**Assignment**
Find every line below with "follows" in it and give only how many there are.

[Data extracted from a collection]
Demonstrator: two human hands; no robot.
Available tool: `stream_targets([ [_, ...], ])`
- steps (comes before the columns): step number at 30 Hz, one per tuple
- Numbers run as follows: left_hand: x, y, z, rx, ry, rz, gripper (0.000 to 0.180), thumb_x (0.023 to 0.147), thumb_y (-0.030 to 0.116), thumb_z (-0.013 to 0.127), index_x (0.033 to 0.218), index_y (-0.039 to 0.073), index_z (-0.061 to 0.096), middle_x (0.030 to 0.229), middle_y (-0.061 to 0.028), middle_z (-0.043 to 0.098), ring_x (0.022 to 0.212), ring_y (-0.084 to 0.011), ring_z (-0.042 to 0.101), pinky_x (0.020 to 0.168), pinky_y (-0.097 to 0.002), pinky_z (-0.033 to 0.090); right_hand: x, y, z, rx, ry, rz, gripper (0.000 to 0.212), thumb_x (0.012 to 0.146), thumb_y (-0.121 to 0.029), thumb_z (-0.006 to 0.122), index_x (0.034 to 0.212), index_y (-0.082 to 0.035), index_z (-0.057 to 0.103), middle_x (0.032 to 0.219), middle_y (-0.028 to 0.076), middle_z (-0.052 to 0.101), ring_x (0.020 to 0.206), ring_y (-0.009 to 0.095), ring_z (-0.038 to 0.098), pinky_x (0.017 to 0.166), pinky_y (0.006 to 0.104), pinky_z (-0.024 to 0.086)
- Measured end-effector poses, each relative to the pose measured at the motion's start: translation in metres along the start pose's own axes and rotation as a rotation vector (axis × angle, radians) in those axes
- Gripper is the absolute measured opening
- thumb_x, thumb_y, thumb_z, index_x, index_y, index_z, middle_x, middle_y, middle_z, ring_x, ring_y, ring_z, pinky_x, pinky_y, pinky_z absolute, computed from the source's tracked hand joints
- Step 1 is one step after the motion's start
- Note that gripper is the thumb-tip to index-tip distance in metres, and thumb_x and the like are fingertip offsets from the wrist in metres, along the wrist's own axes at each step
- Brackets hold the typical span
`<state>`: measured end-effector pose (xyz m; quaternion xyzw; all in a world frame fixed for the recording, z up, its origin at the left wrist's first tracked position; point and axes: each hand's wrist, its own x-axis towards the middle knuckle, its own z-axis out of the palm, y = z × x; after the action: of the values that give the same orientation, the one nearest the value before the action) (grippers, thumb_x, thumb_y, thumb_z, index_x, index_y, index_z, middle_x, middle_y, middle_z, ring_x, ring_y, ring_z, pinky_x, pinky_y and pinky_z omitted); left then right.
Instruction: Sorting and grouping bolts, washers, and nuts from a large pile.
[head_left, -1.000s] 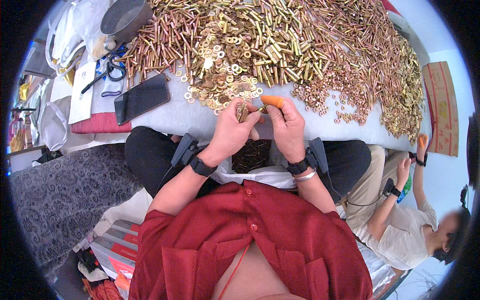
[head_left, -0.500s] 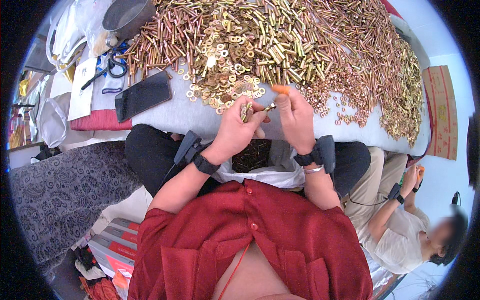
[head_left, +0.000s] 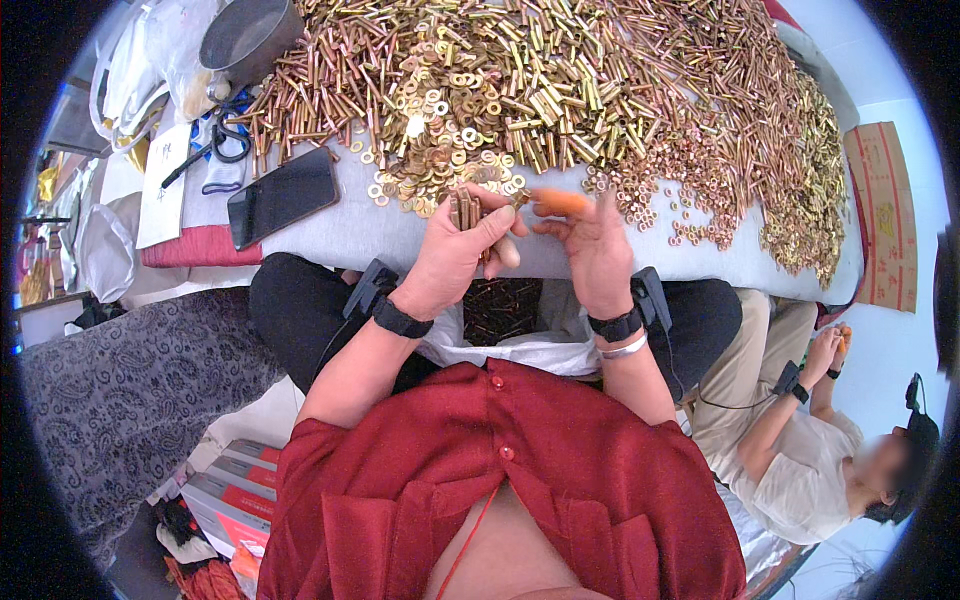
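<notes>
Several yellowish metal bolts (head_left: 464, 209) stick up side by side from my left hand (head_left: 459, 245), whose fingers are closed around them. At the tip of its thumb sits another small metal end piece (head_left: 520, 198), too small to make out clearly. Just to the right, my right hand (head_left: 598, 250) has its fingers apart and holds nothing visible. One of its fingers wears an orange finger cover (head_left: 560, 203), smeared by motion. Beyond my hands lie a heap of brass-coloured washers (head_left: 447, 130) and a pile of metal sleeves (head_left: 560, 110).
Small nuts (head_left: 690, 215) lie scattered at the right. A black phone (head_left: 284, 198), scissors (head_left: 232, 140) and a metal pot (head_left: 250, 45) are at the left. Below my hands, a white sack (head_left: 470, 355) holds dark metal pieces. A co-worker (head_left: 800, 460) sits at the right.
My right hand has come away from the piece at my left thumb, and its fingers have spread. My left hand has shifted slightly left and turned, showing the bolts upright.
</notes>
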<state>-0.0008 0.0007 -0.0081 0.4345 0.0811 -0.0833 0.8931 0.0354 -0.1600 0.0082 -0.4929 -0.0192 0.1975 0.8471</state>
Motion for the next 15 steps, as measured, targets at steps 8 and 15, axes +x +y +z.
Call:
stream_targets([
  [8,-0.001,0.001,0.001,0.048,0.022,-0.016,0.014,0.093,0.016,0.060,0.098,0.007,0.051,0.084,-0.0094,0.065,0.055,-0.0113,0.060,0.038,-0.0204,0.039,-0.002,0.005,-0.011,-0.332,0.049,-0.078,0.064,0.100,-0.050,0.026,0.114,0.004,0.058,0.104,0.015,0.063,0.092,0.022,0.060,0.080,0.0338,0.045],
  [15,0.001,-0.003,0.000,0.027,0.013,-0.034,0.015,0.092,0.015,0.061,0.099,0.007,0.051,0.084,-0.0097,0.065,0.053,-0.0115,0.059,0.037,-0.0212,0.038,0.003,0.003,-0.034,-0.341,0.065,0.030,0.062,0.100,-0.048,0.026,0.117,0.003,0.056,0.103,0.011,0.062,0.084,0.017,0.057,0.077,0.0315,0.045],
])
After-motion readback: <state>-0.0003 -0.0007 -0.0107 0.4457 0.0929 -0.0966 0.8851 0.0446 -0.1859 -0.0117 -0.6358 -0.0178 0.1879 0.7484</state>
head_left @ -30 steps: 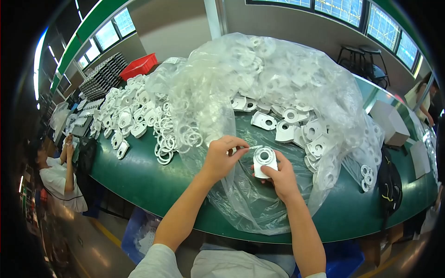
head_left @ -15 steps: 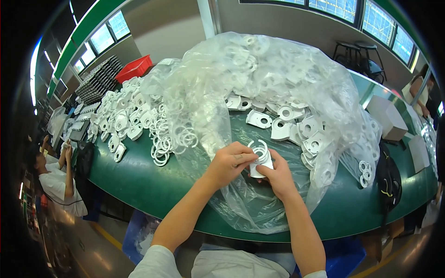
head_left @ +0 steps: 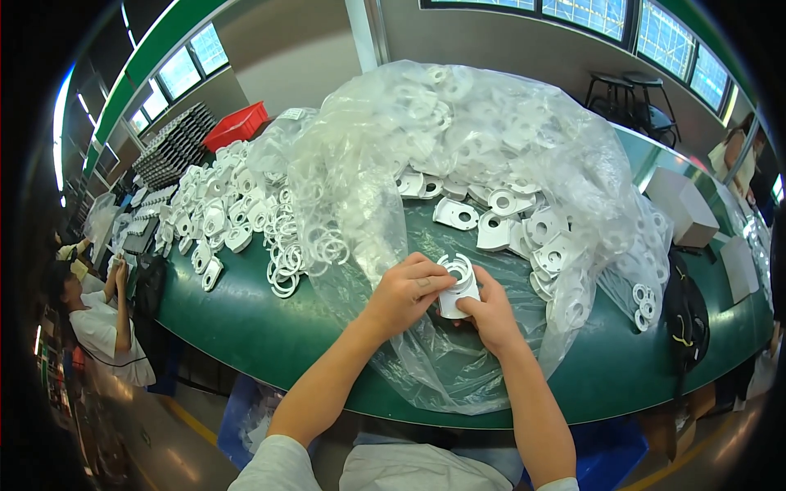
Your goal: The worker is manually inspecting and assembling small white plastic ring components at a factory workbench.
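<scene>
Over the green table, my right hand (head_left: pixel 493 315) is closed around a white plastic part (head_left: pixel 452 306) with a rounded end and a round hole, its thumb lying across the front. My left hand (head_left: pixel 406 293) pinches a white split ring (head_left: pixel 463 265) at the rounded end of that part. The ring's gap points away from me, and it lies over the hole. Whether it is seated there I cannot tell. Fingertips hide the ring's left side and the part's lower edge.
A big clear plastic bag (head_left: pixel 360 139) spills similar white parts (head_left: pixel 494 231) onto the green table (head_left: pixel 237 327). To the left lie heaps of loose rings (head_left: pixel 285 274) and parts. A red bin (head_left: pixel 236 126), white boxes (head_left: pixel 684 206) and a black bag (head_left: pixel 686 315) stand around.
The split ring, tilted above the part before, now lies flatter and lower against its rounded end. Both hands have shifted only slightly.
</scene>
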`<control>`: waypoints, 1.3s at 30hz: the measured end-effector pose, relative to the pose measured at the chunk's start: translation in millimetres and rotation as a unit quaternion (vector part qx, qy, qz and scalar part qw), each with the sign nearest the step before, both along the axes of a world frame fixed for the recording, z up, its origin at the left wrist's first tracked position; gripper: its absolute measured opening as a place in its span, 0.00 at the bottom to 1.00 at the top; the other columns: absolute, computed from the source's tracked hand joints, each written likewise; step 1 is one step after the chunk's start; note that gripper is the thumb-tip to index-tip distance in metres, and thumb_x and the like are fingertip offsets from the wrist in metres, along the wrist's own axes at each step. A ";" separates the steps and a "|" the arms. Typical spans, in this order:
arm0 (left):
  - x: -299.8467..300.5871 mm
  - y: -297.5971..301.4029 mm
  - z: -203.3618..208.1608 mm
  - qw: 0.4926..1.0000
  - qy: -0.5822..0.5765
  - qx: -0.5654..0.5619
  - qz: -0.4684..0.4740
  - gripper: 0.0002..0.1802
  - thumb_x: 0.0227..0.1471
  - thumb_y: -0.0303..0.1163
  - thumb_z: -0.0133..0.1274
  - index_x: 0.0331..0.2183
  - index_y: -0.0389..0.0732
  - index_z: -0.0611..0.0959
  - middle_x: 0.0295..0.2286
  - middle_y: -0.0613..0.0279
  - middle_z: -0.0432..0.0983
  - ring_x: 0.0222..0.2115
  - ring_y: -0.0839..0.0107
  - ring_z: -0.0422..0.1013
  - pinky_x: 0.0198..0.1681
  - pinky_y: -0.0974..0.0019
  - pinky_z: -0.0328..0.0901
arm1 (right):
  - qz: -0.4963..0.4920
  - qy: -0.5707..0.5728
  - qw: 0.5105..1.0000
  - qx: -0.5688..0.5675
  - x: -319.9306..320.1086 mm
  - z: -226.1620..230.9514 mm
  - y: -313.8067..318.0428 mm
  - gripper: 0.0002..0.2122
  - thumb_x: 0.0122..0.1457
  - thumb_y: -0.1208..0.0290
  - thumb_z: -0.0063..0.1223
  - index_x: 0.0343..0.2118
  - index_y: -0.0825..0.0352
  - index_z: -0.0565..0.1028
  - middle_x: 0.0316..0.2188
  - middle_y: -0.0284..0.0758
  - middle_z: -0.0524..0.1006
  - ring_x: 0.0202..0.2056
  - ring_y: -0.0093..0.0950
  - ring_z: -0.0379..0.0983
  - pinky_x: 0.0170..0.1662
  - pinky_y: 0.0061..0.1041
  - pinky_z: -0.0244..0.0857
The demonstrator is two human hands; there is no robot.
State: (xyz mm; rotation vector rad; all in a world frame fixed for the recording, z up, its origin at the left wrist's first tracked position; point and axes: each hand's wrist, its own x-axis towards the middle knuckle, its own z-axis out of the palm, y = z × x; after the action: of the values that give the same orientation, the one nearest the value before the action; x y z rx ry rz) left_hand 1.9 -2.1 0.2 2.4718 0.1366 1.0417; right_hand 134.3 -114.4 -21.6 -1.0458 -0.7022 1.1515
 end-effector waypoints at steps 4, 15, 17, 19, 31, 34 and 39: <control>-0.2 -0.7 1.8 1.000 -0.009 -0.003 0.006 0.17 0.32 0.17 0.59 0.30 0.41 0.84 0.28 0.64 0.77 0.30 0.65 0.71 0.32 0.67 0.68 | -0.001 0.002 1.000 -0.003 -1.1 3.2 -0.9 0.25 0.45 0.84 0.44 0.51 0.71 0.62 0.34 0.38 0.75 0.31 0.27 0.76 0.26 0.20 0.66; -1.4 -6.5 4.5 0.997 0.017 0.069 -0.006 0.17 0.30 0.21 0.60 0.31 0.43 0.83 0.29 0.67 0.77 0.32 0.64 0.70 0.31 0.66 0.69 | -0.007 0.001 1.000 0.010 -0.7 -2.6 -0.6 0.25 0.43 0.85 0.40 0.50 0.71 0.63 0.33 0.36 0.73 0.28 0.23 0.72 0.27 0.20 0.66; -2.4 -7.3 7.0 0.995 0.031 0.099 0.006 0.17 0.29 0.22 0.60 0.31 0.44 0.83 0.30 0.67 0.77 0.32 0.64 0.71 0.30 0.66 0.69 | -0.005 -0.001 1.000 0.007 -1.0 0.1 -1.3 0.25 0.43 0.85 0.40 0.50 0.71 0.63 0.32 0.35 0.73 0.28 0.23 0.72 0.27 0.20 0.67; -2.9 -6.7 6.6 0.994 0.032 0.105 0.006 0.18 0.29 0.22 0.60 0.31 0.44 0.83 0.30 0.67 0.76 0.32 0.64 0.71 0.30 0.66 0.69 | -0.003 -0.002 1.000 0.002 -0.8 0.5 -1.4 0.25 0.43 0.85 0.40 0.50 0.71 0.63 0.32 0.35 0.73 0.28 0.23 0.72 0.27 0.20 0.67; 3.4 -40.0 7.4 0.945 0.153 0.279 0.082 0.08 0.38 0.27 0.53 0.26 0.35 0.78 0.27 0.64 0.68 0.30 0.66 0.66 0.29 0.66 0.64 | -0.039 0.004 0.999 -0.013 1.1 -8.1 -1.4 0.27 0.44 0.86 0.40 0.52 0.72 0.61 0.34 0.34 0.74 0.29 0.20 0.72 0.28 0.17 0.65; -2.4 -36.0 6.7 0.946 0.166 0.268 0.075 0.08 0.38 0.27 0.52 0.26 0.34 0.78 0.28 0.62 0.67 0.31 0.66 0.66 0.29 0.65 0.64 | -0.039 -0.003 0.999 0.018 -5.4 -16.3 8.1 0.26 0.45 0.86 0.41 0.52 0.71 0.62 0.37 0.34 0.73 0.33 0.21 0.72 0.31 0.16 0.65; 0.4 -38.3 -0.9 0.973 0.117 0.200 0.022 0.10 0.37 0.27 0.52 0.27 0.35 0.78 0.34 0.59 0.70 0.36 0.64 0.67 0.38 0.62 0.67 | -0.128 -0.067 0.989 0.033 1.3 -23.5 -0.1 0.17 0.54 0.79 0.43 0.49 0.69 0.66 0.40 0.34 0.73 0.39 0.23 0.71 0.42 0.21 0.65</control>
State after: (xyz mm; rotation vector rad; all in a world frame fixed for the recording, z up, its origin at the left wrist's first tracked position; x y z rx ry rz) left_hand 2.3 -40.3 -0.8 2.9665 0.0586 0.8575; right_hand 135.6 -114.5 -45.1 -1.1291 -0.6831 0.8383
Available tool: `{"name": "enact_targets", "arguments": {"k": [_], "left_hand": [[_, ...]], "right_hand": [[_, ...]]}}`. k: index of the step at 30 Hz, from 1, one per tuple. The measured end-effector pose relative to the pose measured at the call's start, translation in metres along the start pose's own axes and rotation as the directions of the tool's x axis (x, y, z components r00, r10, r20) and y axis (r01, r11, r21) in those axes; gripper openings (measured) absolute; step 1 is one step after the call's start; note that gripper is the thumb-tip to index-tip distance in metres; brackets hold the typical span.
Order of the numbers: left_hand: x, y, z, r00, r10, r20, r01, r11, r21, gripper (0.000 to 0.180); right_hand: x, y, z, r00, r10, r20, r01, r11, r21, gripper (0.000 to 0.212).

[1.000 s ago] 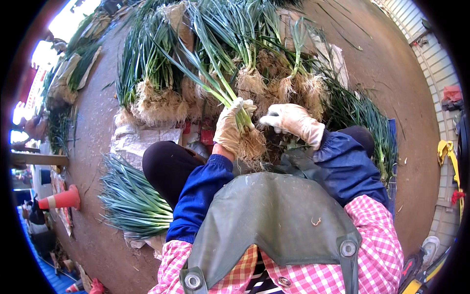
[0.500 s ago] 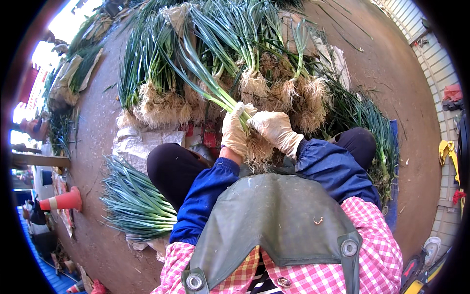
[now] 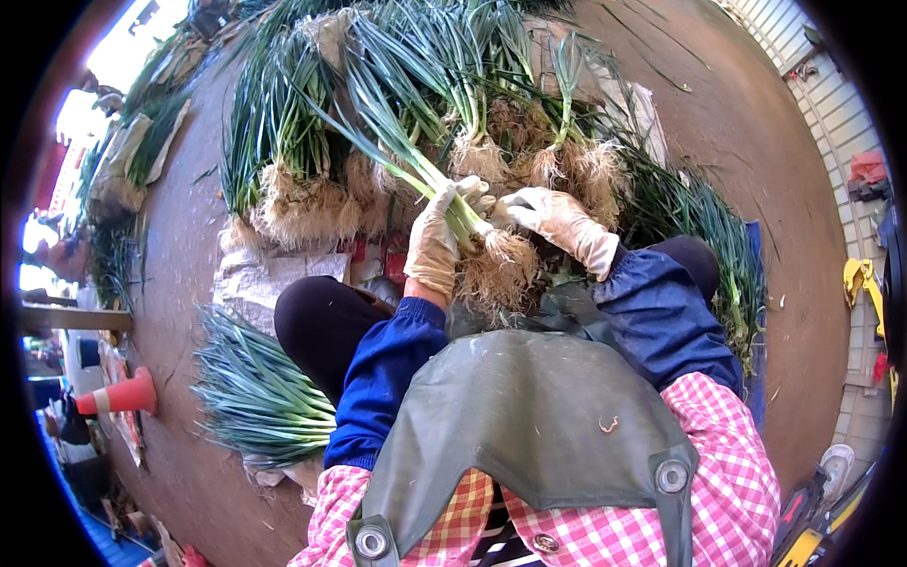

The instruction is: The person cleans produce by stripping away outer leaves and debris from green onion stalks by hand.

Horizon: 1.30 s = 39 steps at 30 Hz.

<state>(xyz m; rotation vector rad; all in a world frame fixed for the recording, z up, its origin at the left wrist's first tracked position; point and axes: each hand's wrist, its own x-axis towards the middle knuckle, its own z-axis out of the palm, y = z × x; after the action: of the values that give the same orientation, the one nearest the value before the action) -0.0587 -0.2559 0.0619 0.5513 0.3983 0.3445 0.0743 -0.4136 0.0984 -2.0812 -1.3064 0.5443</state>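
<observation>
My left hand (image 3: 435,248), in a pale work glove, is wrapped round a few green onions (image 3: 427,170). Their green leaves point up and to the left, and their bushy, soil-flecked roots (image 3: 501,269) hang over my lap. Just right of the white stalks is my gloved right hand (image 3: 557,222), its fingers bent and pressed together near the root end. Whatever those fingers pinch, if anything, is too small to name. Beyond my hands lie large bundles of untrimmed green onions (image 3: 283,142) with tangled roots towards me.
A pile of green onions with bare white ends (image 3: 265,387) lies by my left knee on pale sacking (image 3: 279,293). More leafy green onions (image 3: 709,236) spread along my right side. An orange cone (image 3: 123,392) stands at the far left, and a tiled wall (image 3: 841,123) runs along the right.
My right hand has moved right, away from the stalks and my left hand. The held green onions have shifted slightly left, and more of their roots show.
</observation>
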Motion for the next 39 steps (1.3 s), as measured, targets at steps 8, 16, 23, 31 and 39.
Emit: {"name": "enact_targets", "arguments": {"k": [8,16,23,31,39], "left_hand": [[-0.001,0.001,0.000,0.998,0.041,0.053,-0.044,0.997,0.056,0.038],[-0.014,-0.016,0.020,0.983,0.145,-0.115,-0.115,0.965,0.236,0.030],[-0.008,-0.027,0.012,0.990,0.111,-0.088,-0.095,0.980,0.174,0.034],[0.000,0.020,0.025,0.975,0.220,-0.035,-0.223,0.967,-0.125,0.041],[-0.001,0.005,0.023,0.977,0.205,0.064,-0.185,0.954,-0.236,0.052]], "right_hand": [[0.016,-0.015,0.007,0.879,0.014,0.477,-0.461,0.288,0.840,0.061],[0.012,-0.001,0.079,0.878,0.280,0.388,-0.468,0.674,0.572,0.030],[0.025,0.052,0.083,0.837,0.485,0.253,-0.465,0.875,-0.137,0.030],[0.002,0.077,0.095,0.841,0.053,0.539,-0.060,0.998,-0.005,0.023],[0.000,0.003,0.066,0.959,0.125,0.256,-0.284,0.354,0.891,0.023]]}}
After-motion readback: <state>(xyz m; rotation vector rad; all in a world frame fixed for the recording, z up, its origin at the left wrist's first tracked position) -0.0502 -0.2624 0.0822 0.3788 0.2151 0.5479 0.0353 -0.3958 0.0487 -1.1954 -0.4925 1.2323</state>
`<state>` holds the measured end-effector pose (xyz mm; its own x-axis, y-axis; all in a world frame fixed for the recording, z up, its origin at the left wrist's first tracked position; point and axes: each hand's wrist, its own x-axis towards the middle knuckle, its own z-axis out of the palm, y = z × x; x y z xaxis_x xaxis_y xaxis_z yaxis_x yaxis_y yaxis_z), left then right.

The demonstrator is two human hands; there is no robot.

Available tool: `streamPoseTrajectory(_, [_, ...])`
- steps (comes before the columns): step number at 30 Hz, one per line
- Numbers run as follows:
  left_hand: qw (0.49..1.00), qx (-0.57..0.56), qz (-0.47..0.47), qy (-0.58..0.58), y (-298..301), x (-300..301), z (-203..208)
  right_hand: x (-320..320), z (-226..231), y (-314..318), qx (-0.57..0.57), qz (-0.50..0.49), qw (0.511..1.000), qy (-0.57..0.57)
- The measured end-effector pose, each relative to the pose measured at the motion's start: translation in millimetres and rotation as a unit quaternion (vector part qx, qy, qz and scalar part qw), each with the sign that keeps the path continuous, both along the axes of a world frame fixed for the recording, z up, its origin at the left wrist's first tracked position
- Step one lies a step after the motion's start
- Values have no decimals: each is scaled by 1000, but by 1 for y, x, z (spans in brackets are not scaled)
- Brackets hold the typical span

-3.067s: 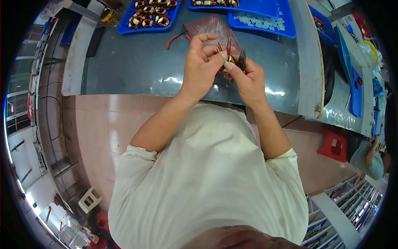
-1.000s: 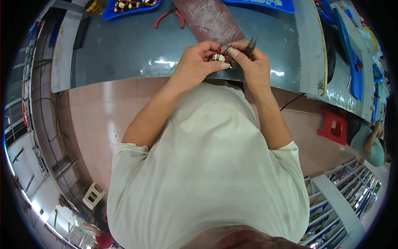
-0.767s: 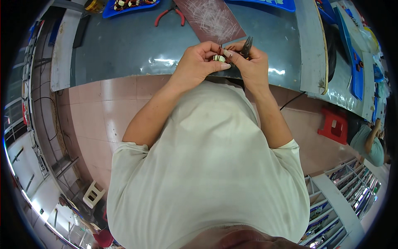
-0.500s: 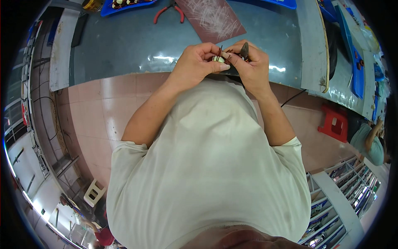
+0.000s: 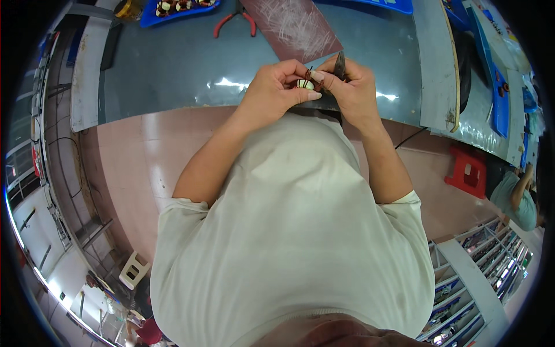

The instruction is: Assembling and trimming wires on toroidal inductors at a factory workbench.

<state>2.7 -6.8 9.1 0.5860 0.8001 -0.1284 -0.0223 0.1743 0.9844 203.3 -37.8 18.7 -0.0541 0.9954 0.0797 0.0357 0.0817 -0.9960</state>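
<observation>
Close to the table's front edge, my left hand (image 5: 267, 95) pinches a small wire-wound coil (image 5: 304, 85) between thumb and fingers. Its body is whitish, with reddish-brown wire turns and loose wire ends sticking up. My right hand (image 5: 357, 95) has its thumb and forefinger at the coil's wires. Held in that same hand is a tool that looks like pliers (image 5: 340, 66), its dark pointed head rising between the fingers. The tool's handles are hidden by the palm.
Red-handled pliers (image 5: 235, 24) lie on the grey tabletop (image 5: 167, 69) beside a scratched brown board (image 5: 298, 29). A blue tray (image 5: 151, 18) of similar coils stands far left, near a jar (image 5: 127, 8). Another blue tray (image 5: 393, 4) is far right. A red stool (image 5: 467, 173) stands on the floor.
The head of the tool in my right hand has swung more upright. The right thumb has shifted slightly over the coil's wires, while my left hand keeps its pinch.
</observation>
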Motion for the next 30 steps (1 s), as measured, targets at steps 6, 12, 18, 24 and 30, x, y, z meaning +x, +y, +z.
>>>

**Response box**
2